The Tax Reform Act also changed the individuals whose compensation is subject to a $1 million cap on deductibility under Section 162(m) and includes performance-based compensation such as stock options and stock appreciation rights in the calculation.  The provision generally applies to taxable years beginning after December 31, 2017 and provides a transition for compensation paid pursuant to a written binding contract that is in effect on November 2, 2017.  The Company will need to review carefully the terms of its compensation plans and agreements to assess whether such plans and agreements are considered to be written binding contracts in effect on November 2, 2017.  Due to the complexity of applying this new provision, the Company has not yet completed its analysis of these new provisions and will finalize its analysis during the measurement period provided under SAB 118.

Income taxes are accounted for under the asset and liability method.  Deferred tax assets and liabilities are recognized for the future tax consequences attributable to differences between the financial statement carrying amounts of existing assets and liabilities and their respective tax bases and operating loss and tax credit carryforwards.  Deferred tax assets and liabilities are measured using enacted tax rates expected to apply to taxable income in the years in which those temporary differences are expected to be recovered or settled.
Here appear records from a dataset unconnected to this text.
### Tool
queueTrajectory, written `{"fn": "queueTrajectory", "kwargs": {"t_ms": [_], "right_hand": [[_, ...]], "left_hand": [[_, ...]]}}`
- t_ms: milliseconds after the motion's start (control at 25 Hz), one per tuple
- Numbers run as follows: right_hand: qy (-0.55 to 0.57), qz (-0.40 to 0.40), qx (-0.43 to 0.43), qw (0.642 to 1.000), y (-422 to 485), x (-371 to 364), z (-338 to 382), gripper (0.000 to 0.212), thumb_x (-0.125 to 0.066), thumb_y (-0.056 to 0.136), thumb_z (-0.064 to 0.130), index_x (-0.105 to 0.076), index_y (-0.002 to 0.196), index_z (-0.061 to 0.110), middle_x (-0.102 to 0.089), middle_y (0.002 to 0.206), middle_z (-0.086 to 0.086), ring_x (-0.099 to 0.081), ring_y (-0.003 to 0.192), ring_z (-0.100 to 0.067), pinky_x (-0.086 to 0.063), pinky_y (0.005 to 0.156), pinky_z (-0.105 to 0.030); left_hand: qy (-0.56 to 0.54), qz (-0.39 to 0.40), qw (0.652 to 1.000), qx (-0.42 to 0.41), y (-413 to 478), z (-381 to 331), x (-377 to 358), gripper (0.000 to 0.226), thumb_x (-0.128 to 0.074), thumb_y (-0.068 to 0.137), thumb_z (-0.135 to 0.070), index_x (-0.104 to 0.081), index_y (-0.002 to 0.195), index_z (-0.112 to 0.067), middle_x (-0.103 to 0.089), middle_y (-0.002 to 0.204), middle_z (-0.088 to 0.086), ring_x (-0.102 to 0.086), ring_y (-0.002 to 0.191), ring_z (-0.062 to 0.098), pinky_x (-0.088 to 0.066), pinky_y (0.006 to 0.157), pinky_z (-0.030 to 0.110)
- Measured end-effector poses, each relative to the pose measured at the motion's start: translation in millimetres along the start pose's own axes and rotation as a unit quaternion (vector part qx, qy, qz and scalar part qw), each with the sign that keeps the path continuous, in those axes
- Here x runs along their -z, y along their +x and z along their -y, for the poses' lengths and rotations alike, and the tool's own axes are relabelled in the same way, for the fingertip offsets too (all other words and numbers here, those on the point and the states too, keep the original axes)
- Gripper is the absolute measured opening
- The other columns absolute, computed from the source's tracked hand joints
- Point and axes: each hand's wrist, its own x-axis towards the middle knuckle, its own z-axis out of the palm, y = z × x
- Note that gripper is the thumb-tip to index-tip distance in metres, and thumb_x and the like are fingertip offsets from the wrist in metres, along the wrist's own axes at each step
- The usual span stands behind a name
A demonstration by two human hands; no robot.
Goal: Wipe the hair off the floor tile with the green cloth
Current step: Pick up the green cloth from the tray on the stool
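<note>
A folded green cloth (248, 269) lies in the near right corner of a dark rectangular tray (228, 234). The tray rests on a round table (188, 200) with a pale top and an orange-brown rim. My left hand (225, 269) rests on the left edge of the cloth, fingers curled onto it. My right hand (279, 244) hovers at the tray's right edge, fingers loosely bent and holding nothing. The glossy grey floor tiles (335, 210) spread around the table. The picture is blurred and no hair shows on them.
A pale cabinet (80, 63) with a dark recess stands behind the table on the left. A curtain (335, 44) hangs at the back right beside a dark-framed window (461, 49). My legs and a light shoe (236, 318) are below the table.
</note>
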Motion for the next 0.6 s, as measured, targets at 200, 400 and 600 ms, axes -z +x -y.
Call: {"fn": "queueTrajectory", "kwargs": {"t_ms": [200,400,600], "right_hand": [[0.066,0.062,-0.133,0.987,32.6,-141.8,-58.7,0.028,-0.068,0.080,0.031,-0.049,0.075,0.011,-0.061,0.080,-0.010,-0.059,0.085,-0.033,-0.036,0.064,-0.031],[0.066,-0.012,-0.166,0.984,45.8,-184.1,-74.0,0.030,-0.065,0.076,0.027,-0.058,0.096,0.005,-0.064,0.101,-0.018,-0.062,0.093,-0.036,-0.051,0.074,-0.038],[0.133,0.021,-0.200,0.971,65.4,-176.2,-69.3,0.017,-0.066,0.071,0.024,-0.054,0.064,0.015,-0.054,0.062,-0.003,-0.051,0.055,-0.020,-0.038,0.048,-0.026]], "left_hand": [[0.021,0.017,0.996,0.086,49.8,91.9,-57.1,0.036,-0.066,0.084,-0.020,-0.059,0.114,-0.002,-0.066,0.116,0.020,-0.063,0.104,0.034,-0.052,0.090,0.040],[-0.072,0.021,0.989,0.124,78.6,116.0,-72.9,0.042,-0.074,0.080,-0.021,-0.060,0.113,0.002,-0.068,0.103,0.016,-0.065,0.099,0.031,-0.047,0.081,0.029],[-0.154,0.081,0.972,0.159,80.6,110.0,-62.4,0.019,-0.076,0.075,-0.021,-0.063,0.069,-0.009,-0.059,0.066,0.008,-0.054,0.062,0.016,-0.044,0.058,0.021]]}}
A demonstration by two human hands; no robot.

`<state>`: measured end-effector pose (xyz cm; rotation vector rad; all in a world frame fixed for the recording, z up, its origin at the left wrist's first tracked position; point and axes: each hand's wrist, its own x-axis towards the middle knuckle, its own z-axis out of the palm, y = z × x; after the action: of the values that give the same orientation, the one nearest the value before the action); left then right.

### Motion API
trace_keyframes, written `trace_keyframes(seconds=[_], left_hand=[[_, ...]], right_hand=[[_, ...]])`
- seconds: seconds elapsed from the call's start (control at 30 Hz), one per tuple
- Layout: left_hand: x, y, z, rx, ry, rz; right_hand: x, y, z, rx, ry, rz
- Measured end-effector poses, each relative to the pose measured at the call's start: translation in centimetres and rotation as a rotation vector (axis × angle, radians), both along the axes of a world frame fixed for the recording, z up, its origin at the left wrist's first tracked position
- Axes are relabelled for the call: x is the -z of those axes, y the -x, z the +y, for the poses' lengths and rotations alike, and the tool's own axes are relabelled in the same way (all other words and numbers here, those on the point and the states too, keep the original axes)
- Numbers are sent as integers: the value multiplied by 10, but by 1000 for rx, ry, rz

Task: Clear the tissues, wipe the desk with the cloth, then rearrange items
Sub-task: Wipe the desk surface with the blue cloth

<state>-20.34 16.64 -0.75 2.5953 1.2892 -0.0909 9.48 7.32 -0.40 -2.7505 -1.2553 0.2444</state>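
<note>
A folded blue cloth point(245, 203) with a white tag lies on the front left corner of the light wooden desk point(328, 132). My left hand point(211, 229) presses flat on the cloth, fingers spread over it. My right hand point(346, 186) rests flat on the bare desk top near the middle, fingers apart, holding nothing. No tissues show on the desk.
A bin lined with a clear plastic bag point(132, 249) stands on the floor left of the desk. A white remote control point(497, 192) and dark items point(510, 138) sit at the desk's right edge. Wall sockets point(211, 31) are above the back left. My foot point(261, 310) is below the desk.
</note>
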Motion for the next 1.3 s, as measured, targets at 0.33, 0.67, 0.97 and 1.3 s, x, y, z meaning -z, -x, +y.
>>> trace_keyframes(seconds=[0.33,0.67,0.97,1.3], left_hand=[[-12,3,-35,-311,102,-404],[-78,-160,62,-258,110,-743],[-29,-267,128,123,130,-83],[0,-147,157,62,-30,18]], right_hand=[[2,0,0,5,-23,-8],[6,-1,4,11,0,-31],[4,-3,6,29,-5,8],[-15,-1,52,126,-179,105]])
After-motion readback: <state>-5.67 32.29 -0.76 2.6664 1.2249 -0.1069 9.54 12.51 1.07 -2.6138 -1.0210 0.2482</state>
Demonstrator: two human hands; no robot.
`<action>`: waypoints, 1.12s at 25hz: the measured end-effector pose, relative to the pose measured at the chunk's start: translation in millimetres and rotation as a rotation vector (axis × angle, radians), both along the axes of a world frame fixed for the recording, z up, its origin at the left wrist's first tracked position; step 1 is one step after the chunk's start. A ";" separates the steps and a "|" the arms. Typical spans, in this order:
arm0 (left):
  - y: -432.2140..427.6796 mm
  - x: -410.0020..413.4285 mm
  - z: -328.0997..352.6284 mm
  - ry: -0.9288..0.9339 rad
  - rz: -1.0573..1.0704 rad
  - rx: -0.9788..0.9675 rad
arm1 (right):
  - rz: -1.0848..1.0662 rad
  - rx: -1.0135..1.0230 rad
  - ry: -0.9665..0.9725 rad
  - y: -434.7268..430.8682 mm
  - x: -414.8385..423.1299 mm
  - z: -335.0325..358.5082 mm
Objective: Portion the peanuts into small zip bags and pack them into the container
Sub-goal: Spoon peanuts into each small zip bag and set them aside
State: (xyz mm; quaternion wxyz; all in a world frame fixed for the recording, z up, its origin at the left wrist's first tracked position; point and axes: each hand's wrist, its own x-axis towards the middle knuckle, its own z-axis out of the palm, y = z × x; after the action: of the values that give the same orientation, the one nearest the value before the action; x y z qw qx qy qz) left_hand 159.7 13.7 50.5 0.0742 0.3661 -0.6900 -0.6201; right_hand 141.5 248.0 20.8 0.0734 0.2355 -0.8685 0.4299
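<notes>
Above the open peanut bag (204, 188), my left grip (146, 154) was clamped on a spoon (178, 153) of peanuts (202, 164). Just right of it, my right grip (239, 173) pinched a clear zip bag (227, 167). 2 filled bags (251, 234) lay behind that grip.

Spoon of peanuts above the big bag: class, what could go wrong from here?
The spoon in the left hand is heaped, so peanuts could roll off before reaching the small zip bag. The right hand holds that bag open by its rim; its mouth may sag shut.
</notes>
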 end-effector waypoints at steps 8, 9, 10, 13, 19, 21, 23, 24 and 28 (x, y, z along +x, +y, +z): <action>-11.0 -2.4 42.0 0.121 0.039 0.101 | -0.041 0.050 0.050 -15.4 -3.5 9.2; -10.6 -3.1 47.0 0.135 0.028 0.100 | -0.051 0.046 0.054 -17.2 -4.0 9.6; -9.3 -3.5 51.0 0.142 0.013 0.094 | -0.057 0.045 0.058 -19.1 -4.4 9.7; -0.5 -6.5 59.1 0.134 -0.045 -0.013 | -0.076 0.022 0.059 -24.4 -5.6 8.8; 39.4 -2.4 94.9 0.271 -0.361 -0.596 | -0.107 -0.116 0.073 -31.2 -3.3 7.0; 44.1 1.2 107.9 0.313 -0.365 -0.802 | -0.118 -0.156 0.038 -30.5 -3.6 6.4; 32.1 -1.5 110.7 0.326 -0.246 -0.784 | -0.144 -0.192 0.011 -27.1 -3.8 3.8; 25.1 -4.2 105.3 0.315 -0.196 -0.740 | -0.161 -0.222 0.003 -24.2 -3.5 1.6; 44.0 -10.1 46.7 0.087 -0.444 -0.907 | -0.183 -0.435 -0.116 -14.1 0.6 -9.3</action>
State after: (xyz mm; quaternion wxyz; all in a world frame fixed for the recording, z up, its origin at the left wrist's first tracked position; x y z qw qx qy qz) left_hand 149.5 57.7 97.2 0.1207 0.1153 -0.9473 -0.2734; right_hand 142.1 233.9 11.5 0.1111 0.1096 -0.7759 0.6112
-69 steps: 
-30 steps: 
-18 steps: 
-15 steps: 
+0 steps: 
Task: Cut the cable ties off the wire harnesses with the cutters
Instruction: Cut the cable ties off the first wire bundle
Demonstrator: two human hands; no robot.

The effect on deferred tax assets and liabilities of a change in tax rates is recognized in income in the period that includes the enactment date. The Company regularly reviews its deferred tax assets for recoverability and would establish a valuation allowance if it believed that such assets may not be recovered, taking into consideration historical operating results, expectations of future earnings, changes in its operations and the expected timing of the reversals of existing temporary differences.

We account for uncertainty in income taxes utilizing ASC 740-10. ASC 740-10 clarifies whether or not to recognize assets or liabilities for tax positions taken that may be challenged by a tax authority. It prescribes a recognition threshold and measurement attribute for financial statement disclosure of tax positions taken or expected to be taken. This interpretation also provides guidance on derecognition, classification, interest and penalties, accounting in interim periods, and disclosures. The application of ASC 740-10 requires judgment related to the uncertainty in income taxes and could impact our effective tax rate.

The Company files income tax returns in the U.S. and in various states and foreign countries. As of March 31, 2018, in the major jurisdictions where the Company operates, it is generally no longer subject to income tax examinations by tax authorities for years before 2013. As of March 31, 2018 and December 31, 2017, the Company had approximately $5,072 and $4,781, respectively, of unrecognized tax benefits, which are included in other long-term obligations on the Company’s consolidated balance sheets. The Company includes interest expense or income as well as potential penalties on unrecognized tax positions as a component of income tax expense in the consolidated statements of earnings. The total amount of accrued interest and penalties related to uncertain tax positions at March 31, 2018 and December 31, 2017 was approximately $1,976 and $1,882, respectively, and is included in other long-term obligations.